## WORK REQUEST
Write out all of the records exactly once more and skip the images.
====
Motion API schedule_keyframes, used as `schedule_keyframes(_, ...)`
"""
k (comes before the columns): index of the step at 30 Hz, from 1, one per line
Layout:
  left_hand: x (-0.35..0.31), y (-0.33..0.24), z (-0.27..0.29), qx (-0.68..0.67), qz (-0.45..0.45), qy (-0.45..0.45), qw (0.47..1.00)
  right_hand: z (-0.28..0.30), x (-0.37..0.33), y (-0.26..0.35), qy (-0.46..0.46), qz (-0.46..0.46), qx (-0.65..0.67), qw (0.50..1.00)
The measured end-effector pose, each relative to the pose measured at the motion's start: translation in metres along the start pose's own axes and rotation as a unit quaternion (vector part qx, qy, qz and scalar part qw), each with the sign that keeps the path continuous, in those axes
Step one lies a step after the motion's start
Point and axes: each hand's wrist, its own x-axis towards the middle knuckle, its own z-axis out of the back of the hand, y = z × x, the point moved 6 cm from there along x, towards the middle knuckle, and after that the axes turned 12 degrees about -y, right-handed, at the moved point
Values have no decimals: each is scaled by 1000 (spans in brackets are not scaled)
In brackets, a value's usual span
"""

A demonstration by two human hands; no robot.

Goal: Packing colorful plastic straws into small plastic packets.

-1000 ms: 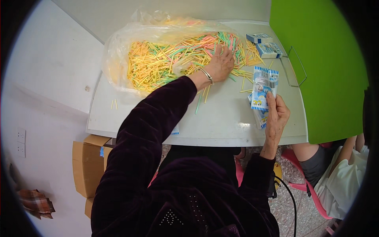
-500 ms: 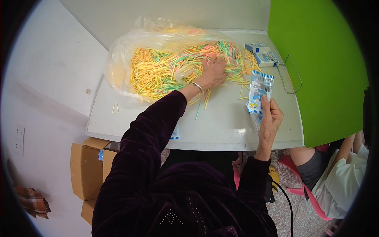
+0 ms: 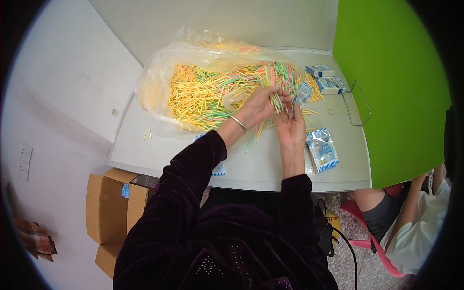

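At upper left of centre, a clear bag [image 3: 155,94] full of coloured sticks [image 3: 193,94] could sag and spill more onto the worktop [image 3: 258,166]. Near centre, the left hand [image 3: 257,105] grasps a bunch of them; a loose grip might drop some. Beside it, the right hand [image 3: 292,129] pinches a blue-and-white packet [image 3: 303,93], which could tear if stick ends jab it.

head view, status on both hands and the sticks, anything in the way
Left hand gripping bunch of coloured sticks. Right hand holding blue packet close by. Nothing seen blocking; plastic bag lies beyond.
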Motion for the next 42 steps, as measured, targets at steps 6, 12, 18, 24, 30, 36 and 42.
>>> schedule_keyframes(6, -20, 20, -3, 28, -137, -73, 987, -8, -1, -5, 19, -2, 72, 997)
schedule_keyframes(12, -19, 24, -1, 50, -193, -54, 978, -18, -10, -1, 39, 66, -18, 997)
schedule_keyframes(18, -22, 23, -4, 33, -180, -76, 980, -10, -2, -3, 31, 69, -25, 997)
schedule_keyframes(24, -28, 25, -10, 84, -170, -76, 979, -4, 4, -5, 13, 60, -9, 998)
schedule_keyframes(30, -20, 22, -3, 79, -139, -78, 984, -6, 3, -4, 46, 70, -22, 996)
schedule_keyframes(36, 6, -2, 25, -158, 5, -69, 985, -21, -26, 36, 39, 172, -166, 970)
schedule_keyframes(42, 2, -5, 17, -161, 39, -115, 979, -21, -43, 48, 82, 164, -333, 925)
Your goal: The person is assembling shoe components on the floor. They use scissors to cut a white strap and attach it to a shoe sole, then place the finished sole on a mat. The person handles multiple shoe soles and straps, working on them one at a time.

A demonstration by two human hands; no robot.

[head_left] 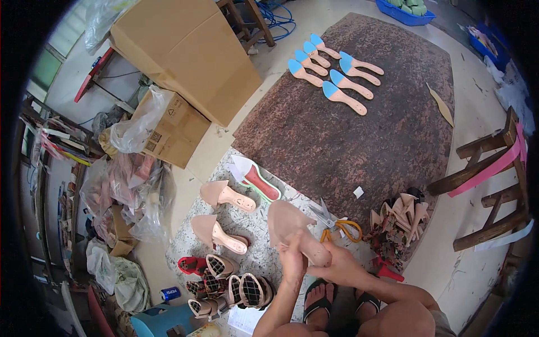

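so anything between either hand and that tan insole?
No. Both hands are already on the tan insole: the left hand grips its middle, the right hand its heel end. The scissors lie just behind, clear of it.

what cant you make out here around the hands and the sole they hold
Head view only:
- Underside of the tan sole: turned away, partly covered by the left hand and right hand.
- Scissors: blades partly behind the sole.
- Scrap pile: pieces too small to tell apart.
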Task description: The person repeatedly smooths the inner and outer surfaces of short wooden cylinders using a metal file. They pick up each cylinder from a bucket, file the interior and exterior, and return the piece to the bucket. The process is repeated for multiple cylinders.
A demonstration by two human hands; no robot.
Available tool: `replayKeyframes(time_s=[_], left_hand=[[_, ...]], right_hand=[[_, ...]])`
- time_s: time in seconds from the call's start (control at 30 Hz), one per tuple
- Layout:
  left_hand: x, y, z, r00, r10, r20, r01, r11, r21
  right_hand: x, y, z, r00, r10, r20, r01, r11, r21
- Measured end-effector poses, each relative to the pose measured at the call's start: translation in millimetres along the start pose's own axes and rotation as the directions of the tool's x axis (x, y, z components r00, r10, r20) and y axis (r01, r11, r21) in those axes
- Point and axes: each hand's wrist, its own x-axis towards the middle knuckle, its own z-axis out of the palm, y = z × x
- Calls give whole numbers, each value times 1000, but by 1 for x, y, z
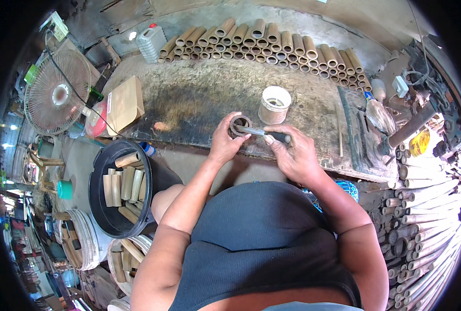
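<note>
Above the near edge of the workbench, my left hand [224, 144] is closed round a short bamboo tube [232, 126], its round open end facing up at me. My right hand [296, 157] grips a knife by its dark handle [278, 137]. The knife's metal blade [254, 131] points left, its tip at the tube's mouth and touching or just over the rim. My left thumb lies close to the blade. Just beyond my hands stands a white plastic tub [275, 110] with a stained lower part.
Cut bamboo tubes [240, 39] are stacked along the back of the workbench [189, 88]. A black bucket [96, 194] of bamboo pieces stands left of my legs. Long bamboo poles [432, 223] lie piled at right. A fan [59, 93] and a cardboard piece [124, 106] are at left.
</note>
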Motion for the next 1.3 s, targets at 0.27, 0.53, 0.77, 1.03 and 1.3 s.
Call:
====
## REPLY
Motion API schedule_keyframes, used as `schedule_keyframes(_, ...)`
"""
k (comes before the columns): index of the step at 30 Hz, from 1, one per line
Layout:
  left_hand: x (-0.35..0.31), y (-0.33..0.24), z (-0.27..0.29), qx (-0.68..0.67), qz (-0.45..0.45), qy (-0.45..0.45), qw (0.47..1.00)
  right_hand: z (-0.28..0.30), x (-0.37..0.33), y (-0.26..0.35), qy (-0.46..0.46), qz (-0.46..0.46), qx (-0.65..0.67), qw (0.50..1.00)
The measured end-effector pose, each relative to the pose measured at the motion's start: translation in metres along the start pose's own axes and rotation as a unit quaternion (vector part qx, qy, qz and scalar part qw), each with the sign that keeps the path continuous, in those axes
Step one lies a step after the motion's start
Point and axes: each hand's wrist, its own x-axis towards the middle knuckle, its own z-axis out of the back of the hand, y = z × x, the point moved 6 cm from there along x, towards the middle knuckle, and after that the axes turned 12 degrees about -y, right-handed, at the moved point
Values have no decimals: each is scaled by 1000 (spans in brackets are not scaled)
In brackets, a value's usual span
"""

A demonstration by two human hands; no robot.

Goal: Packing colorful plastic straws into small plastic packets.

-1000 ms: 
-500 ms: 
+0 ms: 

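At upper left of centre, a clear bag [image 3: 155,94] full of coloured sticks [image 3: 193,94] could sag and spill more onto the worktop [image 3: 258,166]. Near centre, the left hand [image 3: 257,105] grasps a bunch of them; a loose grip might drop some. Beside it, the right hand [image 3: 292,129] pinches a blue-and-white packet [image 3: 303,93], which could tear if stick ends jab it.

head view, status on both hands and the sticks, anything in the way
Left hand gripping bunch of coloured sticks. Right hand holding blue packet close by. Nothing seen blocking; plastic bag lies beyond.
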Motion for the next 42 steps, as measured, targets at steps 6, 12, 18, 24, 30, 36 and 42.
>>> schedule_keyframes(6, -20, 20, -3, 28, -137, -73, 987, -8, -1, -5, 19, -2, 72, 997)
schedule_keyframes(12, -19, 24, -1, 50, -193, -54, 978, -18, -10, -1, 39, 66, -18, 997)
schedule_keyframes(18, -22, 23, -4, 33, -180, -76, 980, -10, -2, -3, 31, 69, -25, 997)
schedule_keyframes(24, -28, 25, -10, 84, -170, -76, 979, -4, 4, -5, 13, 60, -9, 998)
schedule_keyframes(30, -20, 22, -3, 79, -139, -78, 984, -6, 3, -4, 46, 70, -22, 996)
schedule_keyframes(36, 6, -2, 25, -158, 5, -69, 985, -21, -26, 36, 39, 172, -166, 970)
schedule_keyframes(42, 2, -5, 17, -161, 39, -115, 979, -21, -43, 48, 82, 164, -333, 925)
Your goal: The person is assembling shoe components on the floor. They use scissors to cut a white strap and attach it to a shoe sole, then place the finished sole on a mat. The person handles multiple shoe soles and straps, working on them one at a time.

A demonstration by two human hands; no robot.

[head_left] 

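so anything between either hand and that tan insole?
No. Both hands are already on the tan insole: the left hand grips its middle, the right hand its heel end. The scissors lie just behind, clear of it.

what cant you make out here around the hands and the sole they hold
Head view only:
- Underside of the tan sole: turned away, partly covered by the left hand and right hand.
- Scissors: blades partly behind the sole.
- Scrap pile: pieces too small to tell apart.
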Task description: The person repeatedly smooths the inner and outer surfaces of short wooden cylinders using a metal file. They pick up each cylinder from a bucket, file the interior and exterior, and return the piece to the bucket. The process is repeated for multiple cylinders.
A demonstration by two human hands; no robot.
Available tool: `replayKeyframes(time_s=[_], left_hand=[[_, ...]], right_hand=[[_, ...]])`
- time_s: time in seconds from the call's start (control at 30 Hz), one per tuple
- Layout:
  left_hand: x, y, z, r00, r10, r20, r01, r11, r21
  right_hand: x, y, z, r00, r10, r20, r01, r11, r21
- Measured end-effector poses, each relative to the pose measured at the call's start: translation in millimetres along the start pose's own axes and rotation as the directions of the tool's x axis (x, y, z components r00, r10, r20) and y axis (r01, r11, r21) in those axes
- Point and axes: each hand's wrist, its own x-axis towards the middle knuckle, its own z-axis out of the palm, y = z × x
- Calls give whole numbers, each value times 1000, but by 1 for x, y, z
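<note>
Above the near edge of the workbench, my left hand [224, 144] is closed round a short bamboo tube [232, 126], its round open end facing up at me. My right hand [296, 157] grips a knife by its dark handle [278, 137]. The knife's metal blade [254, 131] points left, its tip at the tube's mouth and touching or just over the rim. My left thumb lies close to the blade. Just beyond my hands stands a white plastic tub [275, 110] with a stained lower part.
Cut bamboo tubes [240, 39] are stacked along the back of the workbench [189, 88]. A black bucket [96, 194] of bamboo pieces stands left of my legs. Long bamboo poles [432, 223] lie piled at right. A fan [59, 93] and a cardboard piece [124, 106] are at left.
</note>
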Motion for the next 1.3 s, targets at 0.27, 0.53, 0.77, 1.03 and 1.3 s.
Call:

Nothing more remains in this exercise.